### [Exercise brief]
Write out every entry word for word.

### [Data excerpts]
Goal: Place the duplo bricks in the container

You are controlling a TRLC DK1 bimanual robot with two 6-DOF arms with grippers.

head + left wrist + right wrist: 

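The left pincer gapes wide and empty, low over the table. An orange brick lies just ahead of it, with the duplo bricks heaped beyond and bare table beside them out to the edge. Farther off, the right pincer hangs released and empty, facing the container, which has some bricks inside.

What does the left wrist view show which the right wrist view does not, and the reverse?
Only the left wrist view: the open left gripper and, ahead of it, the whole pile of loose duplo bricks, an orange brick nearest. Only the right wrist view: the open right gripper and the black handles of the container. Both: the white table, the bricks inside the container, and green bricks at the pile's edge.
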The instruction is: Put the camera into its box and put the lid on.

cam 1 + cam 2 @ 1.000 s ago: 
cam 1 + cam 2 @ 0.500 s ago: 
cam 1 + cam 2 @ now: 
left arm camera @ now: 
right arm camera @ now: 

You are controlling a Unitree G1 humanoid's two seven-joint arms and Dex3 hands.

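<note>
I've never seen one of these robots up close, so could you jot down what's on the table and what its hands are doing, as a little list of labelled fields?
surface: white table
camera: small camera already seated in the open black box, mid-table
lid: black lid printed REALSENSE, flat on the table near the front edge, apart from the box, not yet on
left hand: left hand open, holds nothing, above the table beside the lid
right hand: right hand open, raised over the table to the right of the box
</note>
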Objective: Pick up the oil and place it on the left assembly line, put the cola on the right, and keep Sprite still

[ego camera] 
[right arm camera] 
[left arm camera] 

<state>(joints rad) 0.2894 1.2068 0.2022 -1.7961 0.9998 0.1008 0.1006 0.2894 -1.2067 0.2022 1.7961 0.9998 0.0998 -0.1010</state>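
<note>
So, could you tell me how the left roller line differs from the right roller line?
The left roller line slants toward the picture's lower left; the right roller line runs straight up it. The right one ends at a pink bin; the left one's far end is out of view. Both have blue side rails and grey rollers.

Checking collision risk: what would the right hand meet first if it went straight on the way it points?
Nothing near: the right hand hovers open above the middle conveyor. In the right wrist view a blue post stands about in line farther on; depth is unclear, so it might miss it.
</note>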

### [Response box]
Goal: Place the duplo bricks in the container

You are controlling a TRLC DK1 bimanual robot with two 6-DOF arms with grippers.

head + left wrist + right wrist: 

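The left pincer gapes wide and empty, low over the table. An orange brick lies just ahead of it, with the duplo bricks heaped beyond and bare table beside them out to the edge. Farther off, the right pincer hangs released and empty, facing the container, which has some bricks inside.

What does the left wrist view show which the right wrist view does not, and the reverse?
Only the left wrist view: the open left gripper and, ahead of it, the whole pile of loose duplo bricks, an orange brick nearest. Only the right wrist view: the open right gripper and the black handles of the container. Both: the white table, the bricks inside the container, and green bricks at the pile's edge.
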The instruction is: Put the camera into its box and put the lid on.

cam 1 + cam 2 @ 1.000 s ago: 
cam 1 + cam 2 @ 0.500 s ago: 
cam 1 + cam 2 @ now: 
left arm camera @ now: 
right arm camera @ now: 

You are controlling a Unitree G1 humanoid's two seven-joint arms and Dex3 hands.

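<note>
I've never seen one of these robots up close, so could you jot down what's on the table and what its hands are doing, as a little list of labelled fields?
surface: white table
camera: small camera already seated in the open black box, mid-table
lid: black lid printed REALSENSE, flat on the table near the front edge, apart from the box, not yet on
left hand: left hand open, holds nothing, above the table beside the lid
right hand: right hand open, raised over the table to the right of the box
</note>
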Objective: Pick up the oil and place it on the left assembly line, put the cola on the right, and keep Sprite still

[ego camera] 
[right arm camera] 
[left arm camera] 

<state>(joints rad) 0.2894 1.2068 0.2022 -1.7961 0.9998 0.1008 0.1006 0.2894 -1.2067 0.2022 1.7961 0.9998 0.0998 -0.1010</state>
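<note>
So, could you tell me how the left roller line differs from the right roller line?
The left roller line slants toward the picture's lower left; the right roller line runs straight up it. The right one ends at a pink bin; the left one's far end is out of view. Both have blue side rails and grey rollers.

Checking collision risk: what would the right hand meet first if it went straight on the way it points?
Nothing near: the right hand hovers open above the middle conveyor. In the right wrist view a blue post stands about in line farther on; depth is unclear, so it might miss it.
</note>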

With the output given, the exercise is complete.